▸ Work request
No pictures go into the copy. Write out every line below exactly.

▸ Source data

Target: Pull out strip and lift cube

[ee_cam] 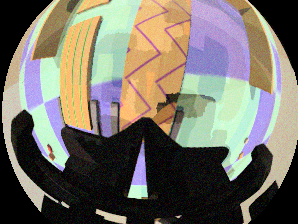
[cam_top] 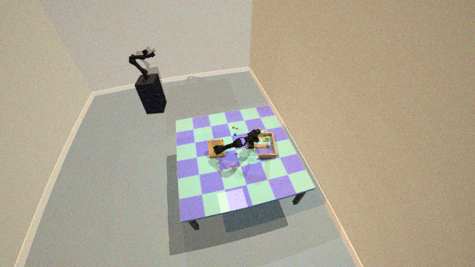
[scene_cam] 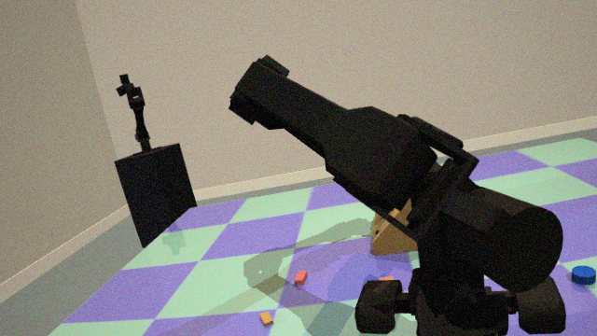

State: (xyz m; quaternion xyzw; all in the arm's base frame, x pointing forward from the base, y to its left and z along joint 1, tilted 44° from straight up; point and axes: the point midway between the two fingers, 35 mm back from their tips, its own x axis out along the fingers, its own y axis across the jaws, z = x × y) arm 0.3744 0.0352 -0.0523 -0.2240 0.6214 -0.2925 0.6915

▸ Task result
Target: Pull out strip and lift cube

[ee_cam] 
[cam_top] 
[scene_cam] 

State: (xyz m; quaternion xyzw; all in the arm's base frame, x pointing forward from the base, y to its left and z along joint 1, tilted 44° from straight up; point and axes: the point midway between the two fingers, 35 mm back from their tips, its own x axis out along the fingers, its own y axis across the jaws, z = x × y) arm 0.3744 0.0352 -0.0523 -0.2240 0.6214 -0.2925 0.6915

Output for this exercise is now complete.